Thank you, Michael. I've downloaded them and will dive in as soon as I can.
I think you might be a bit surprised. I really have no issue with not knowing certain things.
In the field I'm much more interested in concepts I can visualize rather than math I have to do.
Thanks. If you look in my gallery, you will see photos taken at 600 or more MPH, upside down! I was not worried about curves then. It is clear that using a film is different than designing one. This discussion is too over the top technical by those that do not have the background for the technical aspect.
I have seen both sides and used them both to get good results IMHO.
Another way to think of this is that "box" might be considered somewhere close to where the first high quality print can be made and the limit of the "extra" category would be where the last high quality print can be made.
There are real reasons to consider these alternate placements.
Exposing for the last HQ print point might eliminate the need for carrying an ND filter.
Exposing extra somewhere between the limits could also give you consistently longer print times, making complicated burn and dodge work more manageable.
An example of the use of truly over is a high-key technique I used in studio, the subject is lit to provide proper placement for easy printing at the desired level.

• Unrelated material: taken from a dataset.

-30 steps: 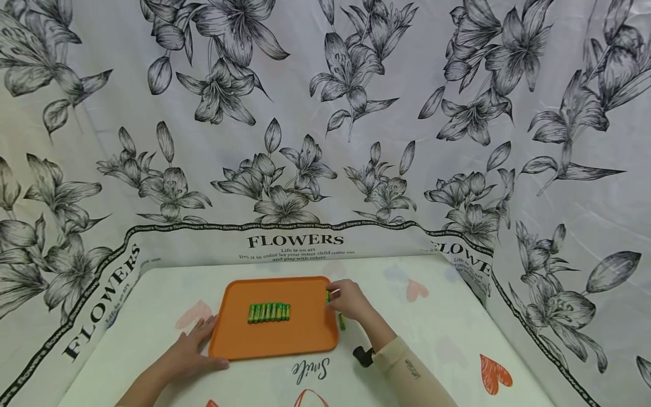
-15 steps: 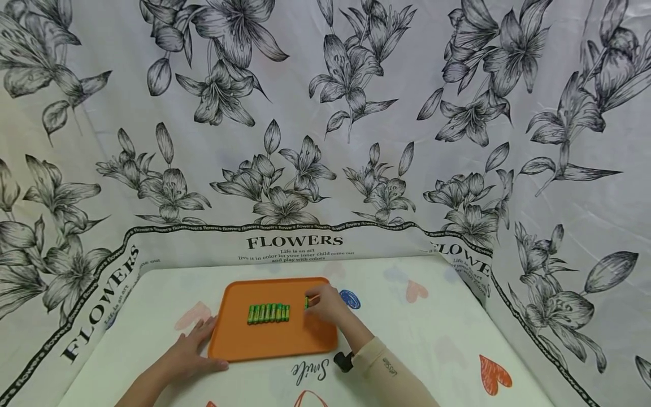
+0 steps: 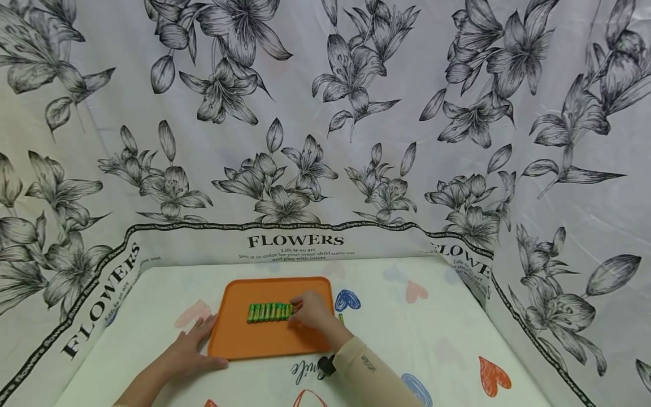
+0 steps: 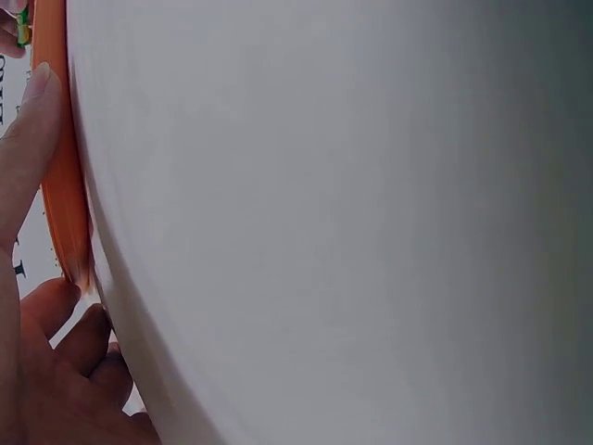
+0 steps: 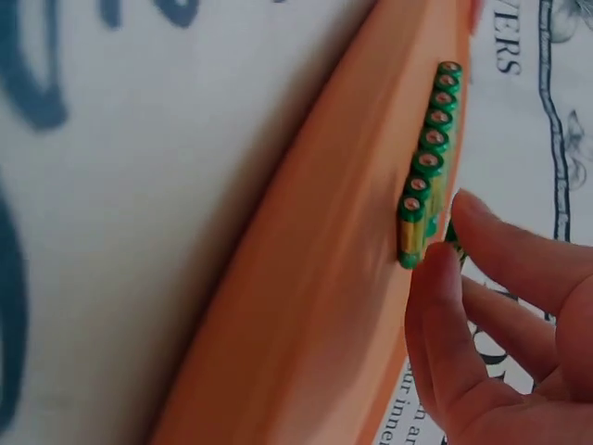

The background is then lit to truly overexpose well beyond where detail could be recovered. Creates a stunning white that leaves the subject beautifully isolated.
The example below would be how it would look using a single set of curves. This is the maximum Luminance range my program can do and I think pushing everything into the toe of the paper curve has freaked out the tone reproduction reference line.
But what you have is one scene with a normal luminance range normally exposed and printed and another scene overexposed and printed for high key like in the next example.
As compared to a typical high key approach. The scene has a slightly shorter than normal luminance range. The main difference here is that it falls under 100% reflectance (the subject is shifted to the left in Quad 1). The exposure is placed higher on the curve. Development is reduced some, and the subject is printed in in the toe of the paper curve.
Stephen the single example below expresses my whole high-key placement idea, 2 lines and 2 squiggles in the sand with my finger.
Everything I need, to explain my idea to a companion on the beach with me is there.
It can even explain why I might want to use a highlight or mid-tone to peg exposure instead of a shadow.
I think what is being expressed s that there is a pretty low threshold of knowledge of the system needed to do truly nice work, beyond that point things might fall into the nice to know range or in the who cares range depending on the photographer.
Henri Cartier-Bresson is a reasonable example of this, he said in his own words (paraphrased here) that he did not care to know what happened after the film came out of the camera. He said of himself "I'm a hunter, not a cook".
Stephen, I like the long luminance range (single set) example actually. I think this type of illustration is powerful.
I disagree with PE - I don't find these tone reproduction discussions over the top technical. In fact they are quite straight forward.
One thing I'd throw into the mix as far as over/extra and latitude goes is a consideration of image structure characteristics such as granularity, resolution etc. which may or may not contribute to the total subjective sense of print quality in addition to "macro" tone reproduction. As we know these characteristics are influenced to some extent by exposure.
If you look at my example, you will notice nothing falls off a curve. High key is just supposed to lighten the tones not to blow them out, which is what it appears to do in your example.